**Instructions to follow:**
Word for word, copy the entire listing.

======== Data block

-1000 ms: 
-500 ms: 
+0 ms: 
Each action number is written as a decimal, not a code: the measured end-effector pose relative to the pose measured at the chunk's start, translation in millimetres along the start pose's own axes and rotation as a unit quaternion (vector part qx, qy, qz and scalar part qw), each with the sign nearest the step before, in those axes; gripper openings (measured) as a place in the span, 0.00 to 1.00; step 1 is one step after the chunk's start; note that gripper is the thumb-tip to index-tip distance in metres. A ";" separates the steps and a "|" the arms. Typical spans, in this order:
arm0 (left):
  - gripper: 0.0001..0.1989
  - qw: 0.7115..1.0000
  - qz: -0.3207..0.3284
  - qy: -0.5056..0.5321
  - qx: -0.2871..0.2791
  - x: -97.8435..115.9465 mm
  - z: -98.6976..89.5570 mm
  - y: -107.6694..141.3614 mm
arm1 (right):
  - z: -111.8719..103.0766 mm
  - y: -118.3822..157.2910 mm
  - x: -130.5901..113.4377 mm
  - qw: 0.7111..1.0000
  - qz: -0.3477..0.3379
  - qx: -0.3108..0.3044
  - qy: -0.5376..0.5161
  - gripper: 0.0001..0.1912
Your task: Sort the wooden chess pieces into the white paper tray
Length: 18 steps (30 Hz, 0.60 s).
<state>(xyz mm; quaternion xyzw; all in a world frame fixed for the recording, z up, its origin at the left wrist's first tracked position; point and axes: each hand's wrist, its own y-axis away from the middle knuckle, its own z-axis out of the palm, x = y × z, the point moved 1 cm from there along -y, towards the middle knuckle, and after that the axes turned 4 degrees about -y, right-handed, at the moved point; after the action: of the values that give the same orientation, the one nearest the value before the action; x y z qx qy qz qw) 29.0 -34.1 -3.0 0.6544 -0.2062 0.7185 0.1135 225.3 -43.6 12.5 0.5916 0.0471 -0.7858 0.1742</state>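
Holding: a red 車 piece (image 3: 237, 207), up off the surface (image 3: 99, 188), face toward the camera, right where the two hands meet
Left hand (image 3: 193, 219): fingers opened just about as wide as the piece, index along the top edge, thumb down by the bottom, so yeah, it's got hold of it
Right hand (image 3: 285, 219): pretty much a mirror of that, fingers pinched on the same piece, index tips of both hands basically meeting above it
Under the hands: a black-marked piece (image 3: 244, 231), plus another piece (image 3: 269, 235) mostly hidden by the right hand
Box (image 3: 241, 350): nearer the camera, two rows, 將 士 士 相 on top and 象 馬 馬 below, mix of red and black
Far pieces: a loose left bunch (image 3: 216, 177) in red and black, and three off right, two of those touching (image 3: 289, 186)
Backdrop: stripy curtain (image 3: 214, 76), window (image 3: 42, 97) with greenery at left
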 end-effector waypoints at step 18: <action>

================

**Solution to this problem:**
-1000 ms: 
-500 ms: 
+0 ms: 
Each action number is written as a decimal, not a code: the measured end-effector pose relative to the pose measured at the chunk's start, translation in millimetres along the start pose's own axes and rotation as a unit quaternion (vector part qx, qy, qz and scalar part qw), each with the sign nearest the step before, in those axes; gripper openings (measured) as a place in the span, 0.00 to 1.00; step 1 is one step after the chunk's start; note that gripper is the thumb-tip to index-tip distance in metres. A ";" separates the steps and a "|" the arms. Typical spans, in this order:
arm0 (left):
  - gripper: 0.0001..0.1989
  - qw: 0.7115..1.0000
  - qz: -0.3207..0.3284
  - qy: -0.5056..0.5321
  - qx: -0.2871..0.2791
  - x: -97.8435..115.9465 mm
  - z: -98.6976..89.5570 mm
  - y: -107.6694..141.3614 mm
arm1 (right):
  - z: -111.8719..103.0766 mm
  - y: -118.3822..157.2910 mm
  - x: -130.5901..113.4377 mm
  - qw: 0.7111..1.0000
  - qz: -0.3477..0.3379
  - qx: -0.3108..0.3044
  - qy: -0.5376..0.5161
  - gripper: 0.0001..0.1912
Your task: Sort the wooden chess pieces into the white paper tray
Length: 18 steps (30 Hz, 0.60 s).
<state>(xyz mm; quaternion xyzw; all in a world frame fixed for the recording, z up, its origin at the left wrist's first tracked position; point and axes: each hand's wrist, its own y-axis away from the middle knuckle, its own z-axis out of the palm, x = y × z, the point moved 1 cm from there along -y, towards the middle knuckle, and after that the axes turned 4 degrees about -y, right-handed, at the moved point; after the action: of the values that give the same orientation, the one nearest the value before the action; x y z qx qy qz qw) 29.0 -34.1 -3.0 0.6544 -0.2062 0.7185 0.1135 225.3 -43.6 12.5 0.5916 0.0471 -0.7858 0.1742</state>
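Holding: a red 車 piece (image 3: 237, 207), up off the surface (image 3: 99, 188), face toward the camera, right where the two hands meet
Left hand (image 3: 193, 219): fingers opened just about as wide as the piece, index along the top edge, thumb down by the bottom, so yeah, it's got hold of it
Right hand (image 3: 285, 219): pretty much a mirror of that, fingers pinched on the same piece, index tips of both hands basically meeting above it
Under the hands: a black-marked piece (image 3: 244, 231), plus another piece (image 3: 269, 235) mostly hidden by the right hand
Box (image 3: 241, 350): nearer the camera, two rows, 將 士 士 相 on top and 象 馬 馬 below, mix of red and black
Far pieces: a loose left bunch (image 3: 216, 177) in red and black, and three off right, two of those touching (image 3: 289, 186)
Backdrop: stripy curtain (image 3: 214, 76), window (image 3: 42, 97) with greenery at left
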 end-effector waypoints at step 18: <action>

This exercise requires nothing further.